Now onto the filling. Preheat the oven to 375 F (191 degrees celsius). Start a sauce pan on the stove at low-medium heat. Cook egg yolks while stirring constantly for about 30 seconds, whisk in mascarpone cheese, sugar, and vanilla gradually in that order. Keep whisking to prevent burning and if it bubbles, lower the heat a little more. Cook for about 4 minutes. Set aside. Coat the peeled apple slices with cinnamon in a large bowl and set aside.
After 20 minutes are over, roll the dough onto a floured surface and make it into a circle or oval of about 1/4 inch in thickness. It should be quite large and nicely spread out. Now is the time to transfer the dough onto a large baking sheet to prevent it from ripping later.

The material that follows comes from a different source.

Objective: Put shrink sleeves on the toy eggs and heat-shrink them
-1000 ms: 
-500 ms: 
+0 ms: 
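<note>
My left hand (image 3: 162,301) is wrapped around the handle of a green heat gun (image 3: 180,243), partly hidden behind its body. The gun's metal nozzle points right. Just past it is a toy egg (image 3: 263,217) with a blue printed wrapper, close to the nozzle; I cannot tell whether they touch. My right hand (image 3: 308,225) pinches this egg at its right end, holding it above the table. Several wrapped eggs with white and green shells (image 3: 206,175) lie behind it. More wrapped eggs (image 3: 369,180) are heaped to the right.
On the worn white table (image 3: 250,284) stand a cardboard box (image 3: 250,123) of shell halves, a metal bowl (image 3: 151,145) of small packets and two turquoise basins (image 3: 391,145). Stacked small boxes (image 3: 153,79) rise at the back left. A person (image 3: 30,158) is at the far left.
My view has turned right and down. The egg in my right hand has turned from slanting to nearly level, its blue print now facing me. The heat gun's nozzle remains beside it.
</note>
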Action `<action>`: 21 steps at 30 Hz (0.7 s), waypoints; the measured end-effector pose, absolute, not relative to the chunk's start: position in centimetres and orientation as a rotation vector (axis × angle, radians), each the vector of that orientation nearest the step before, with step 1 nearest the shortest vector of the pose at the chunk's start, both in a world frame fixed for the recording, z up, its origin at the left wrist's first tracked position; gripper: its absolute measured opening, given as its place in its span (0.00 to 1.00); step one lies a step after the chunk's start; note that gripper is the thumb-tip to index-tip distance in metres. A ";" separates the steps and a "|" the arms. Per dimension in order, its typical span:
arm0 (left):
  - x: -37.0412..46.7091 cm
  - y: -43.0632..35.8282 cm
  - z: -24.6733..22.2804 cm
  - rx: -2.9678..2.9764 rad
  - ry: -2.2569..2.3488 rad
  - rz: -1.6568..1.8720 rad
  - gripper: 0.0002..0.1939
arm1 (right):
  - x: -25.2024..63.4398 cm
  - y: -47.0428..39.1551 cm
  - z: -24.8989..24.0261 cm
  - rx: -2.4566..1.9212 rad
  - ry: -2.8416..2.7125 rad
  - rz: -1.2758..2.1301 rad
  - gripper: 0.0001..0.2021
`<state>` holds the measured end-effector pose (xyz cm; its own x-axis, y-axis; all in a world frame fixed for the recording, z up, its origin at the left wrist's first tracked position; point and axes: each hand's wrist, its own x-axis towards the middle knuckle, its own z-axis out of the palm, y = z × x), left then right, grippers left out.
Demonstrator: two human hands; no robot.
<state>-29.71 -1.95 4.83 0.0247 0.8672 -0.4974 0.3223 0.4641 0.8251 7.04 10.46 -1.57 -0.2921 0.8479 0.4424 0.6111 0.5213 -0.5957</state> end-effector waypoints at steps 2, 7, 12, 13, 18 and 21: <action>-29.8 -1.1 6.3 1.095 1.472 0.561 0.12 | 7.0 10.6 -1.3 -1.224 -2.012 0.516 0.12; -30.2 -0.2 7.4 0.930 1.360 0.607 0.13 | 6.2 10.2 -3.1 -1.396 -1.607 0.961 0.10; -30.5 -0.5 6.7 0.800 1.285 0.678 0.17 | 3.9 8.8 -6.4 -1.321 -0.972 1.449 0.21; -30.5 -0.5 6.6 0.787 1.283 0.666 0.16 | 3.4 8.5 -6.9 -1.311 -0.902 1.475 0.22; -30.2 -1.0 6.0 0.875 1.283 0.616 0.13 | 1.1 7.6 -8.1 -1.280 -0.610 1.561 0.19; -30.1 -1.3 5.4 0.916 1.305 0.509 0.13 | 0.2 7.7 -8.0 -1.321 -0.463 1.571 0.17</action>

Place apple slices in the middle of the dough and spread them out as much as possible, but leave about 3-4 inches of space in the edges of the dough so you can seal them up. Very carefully pull up a section of the edge towards the middle so it covers some of the apple slices. You might have to slide a large, sharp knife under the dough to peel it off the flat surface, if need be. Repeat this process all around the edge. Pour the mascarpone custard over the fruit so it trickles through and some of it falls to the bottom. Brush the top of the dough with egg wash and bake for approximately 25-30 minutes, or until it's slightly golden on top. Open the oven, brush with egg wash one more time and sprinkle with sugar (optional). Bake for another 3 minutes. Let it cool and serve with ice cream!
Have you made or tried a galette before? What are your thoughts on this beautiful, timeless dessert?
What are your favorite desserts to make for others?